- Task instructions
Pictures aside, repeat every entry exactly.

- Information provided
┏━━

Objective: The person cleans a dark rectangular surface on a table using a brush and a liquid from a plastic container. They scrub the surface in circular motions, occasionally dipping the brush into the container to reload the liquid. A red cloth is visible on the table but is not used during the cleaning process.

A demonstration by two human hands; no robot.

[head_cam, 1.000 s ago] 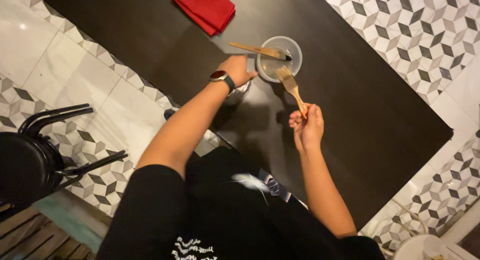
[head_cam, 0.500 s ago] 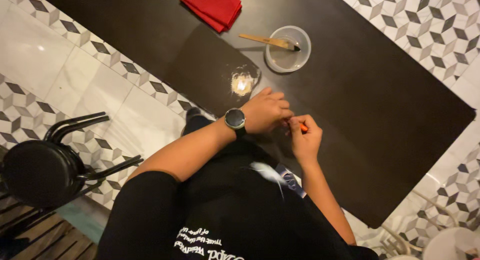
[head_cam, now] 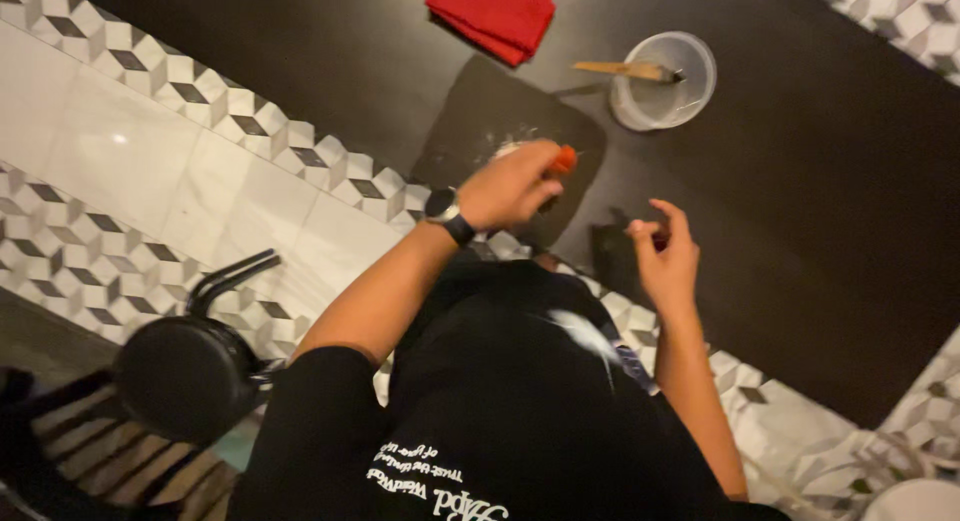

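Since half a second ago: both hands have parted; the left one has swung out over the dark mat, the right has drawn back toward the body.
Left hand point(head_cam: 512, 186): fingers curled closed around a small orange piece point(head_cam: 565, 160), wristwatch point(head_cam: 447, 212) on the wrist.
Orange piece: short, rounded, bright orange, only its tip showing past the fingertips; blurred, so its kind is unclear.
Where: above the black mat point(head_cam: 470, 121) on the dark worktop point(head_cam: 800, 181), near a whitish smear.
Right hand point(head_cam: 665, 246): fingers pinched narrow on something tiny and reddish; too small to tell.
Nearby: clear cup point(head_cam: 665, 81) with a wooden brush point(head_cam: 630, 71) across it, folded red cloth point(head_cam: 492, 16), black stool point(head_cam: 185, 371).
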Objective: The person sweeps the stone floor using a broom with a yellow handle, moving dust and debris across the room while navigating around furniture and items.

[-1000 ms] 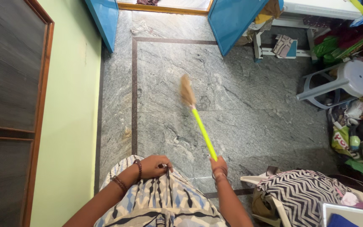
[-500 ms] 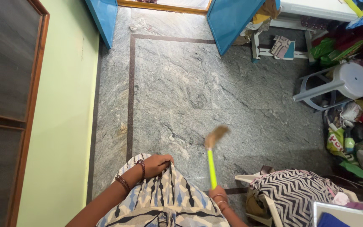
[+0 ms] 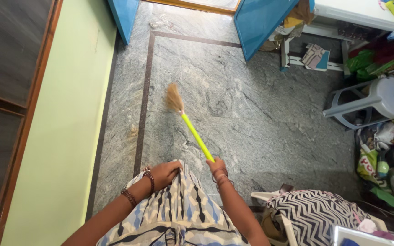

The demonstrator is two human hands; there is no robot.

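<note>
The broom (image 3: 190,124) has a bright yellow handle and a tan bristle head, and it slants up and to the left over the grey stone floor (image 3: 261,118), bristles near the dark border strip. The right hand (image 3: 216,166) is clamped round the bottom end of the handle, while the left hand (image 3: 164,174) is bunched up gripping the patterned dress (image 3: 181,214) at the lap. Off to the right there's a white plastic stool (image 3: 375,100), a zigzag cloth (image 3: 318,212) over a chair, and a blue door (image 3: 258,23) up top.

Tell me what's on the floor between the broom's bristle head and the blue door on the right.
Only bare grey stone floor between the broom head and the blue door, per the head view.
</note>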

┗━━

- Answer section
Objective: The person cleans a dark rectangular surface on a table using a brush and a liquid from a plastic container. They scrub the surface in circular motions, occasionally dipping the brush into the container to reload the liquid. A red cloth is visible on the table but is not used during the cleaning process.

A demonstration by two human hands; no robot.

[head_cam, 1.000 s ago] 
[head_cam, 0.500 s ago] 
[head_cam, now] 

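Since half a second ago: both hands have parted; the left one has swung out over the dark mat, the right has drawn back toward the body.
Left hand point(head_cam: 512, 186): fingers curled closed around a small orange piece point(head_cam: 565, 160), wristwatch point(head_cam: 447, 212) on the wrist.
Orange piece: short, rounded, bright orange, only its tip showing past the fingertips; blurred, so its kind is unclear.
Where: above the black mat point(head_cam: 470, 121) on the dark worktop point(head_cam: 800, 181), near a whitish smear.
Right hand point(head_cam: 665, 246): fingers pinched narrow on something tiny and reddish; too small to tell.
Nearby: clear cup point(head_cam: 665, 81) with a wooden brush point(head_cam: 630, 71) across it, folded red cloth point(head_cam: 492, 16), black stool point(head_cam: 185, 371).
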Objective: The person sweeps the stone floor using a broom with a yellow handle, moving dust and debris across the room while navigating around furniture and items.

[-1000 ms] 
[-500 ms] 
[+0 ms] 

The demonstrator is two human hands; there is no robot.

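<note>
The broom (image 3: 190,124) has a bright yellow handle and a tan bristle head, and it slants up and to the left over the grey stone floor (image 3: 261,118), bristles near the dark border strip. The right hand (image 3: 216,166) is clamped round the bottom end of the handle, while the left hand (image 3: 164,174) is bunched up gripping the patterned dress (image 3: 181,214) at the lap. Off to the right there's a white plastic stool (image 3: 375,100), a zigzag cloth (image 3: 318,212) over a chair, and a blue door (image 3: 258,23) up top.

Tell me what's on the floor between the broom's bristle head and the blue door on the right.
Only bare grey stone floor between the broom head and the blue door, per the head view.
</note>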

The work on the exercise is done.